Avi and Rachel decided to request that the doctor inform them of the sex of their baby. At the relevant ultrasound session, Dr. Efrati said--pointing to the fetus--“Look, you have a son on the way.”
Avi could hardly restrain himself. “A brit and a pidyon haben,” he said.
Rachel put her hand into Avi’s. The doctor made no comment.
Avi’s parents preferred that it be kept as a surprise. Nobody else was informed.
Following the breaking of the waters, and after Rachel had contacted Dr. Efrati, he asked if she was having any contractions. She said, “No, just a mild backache.” He told her to put a few toiletries in a case, and she and Avi should take a cab to the hospital. He would meet them there in the maternity department. The cab arrived at the same time as Avi. The driver was a religious man with a knitted skullcap. “Is this your first?” he asked. “I’ve got three myself, two girls and a boy. Every birth was different. You’ll be fine.”
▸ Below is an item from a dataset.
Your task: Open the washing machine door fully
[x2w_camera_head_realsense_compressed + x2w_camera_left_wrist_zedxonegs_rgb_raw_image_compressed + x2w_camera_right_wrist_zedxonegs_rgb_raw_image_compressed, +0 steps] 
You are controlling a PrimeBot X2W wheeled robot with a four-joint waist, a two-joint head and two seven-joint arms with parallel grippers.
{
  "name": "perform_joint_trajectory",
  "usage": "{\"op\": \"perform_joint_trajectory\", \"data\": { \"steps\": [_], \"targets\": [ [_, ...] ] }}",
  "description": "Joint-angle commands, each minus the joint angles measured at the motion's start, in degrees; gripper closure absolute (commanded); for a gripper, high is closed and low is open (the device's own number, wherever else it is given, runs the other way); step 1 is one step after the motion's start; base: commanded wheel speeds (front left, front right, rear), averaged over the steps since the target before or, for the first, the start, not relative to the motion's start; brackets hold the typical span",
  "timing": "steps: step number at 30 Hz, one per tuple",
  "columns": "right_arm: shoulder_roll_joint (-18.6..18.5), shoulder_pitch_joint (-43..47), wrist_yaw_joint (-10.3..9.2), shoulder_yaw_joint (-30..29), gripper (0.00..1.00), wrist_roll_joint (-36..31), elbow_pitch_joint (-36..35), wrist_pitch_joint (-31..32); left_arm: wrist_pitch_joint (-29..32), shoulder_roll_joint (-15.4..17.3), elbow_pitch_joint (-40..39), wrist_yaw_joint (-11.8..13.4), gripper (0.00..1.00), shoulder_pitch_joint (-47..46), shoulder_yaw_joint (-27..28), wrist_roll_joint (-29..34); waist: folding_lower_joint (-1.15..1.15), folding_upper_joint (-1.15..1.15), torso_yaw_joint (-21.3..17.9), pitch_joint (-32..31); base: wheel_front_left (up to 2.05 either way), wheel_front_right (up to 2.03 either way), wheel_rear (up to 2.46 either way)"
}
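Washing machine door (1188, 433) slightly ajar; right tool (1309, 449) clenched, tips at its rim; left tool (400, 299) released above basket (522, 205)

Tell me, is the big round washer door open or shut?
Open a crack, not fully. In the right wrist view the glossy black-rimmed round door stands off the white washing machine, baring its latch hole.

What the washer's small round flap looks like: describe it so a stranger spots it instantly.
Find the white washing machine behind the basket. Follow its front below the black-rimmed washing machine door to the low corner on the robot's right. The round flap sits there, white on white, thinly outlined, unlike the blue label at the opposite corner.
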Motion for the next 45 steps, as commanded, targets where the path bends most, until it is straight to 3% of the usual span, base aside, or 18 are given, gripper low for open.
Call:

 When they arrived at the hospital, Avi asked the cab driver (who had introduced himself as Yossi) how much he owed him. “This one is on me,” replied Yossi. “It’s my mitzva.” “On no account,” said Avi. “Please take this,” and he gave Yossi a fifty shekel note. “You’re very generous,” said Yossi. “Look, here’s my card. Why don’t you give me a ring when the birth is over and I’ll take you home. That way I’ll get to see your little baby.”
 Avi and Rachel made their way to the maternity department. “You must be Rachel,” the secretary at the desk said. “Dr. Efrati is on the way. Here is Chava, the midwife, who will be assisting at the birth.” A pleasant-looking fiftyish-year-old lady in a green uniform came over. She took Rachel by the arm, saying, “Come with me, Rachel. Have you managed to shower this morning?” Rachel confirmed that she had done so. “In that case,” said Chava, “why don’t you come with me to the admittance room? There’s a bed waiting for you. I understand that the waters have broken but contractions are not coming yet.” Rachel nodded. Chava asked Avi to wait in the visitor’s lounge.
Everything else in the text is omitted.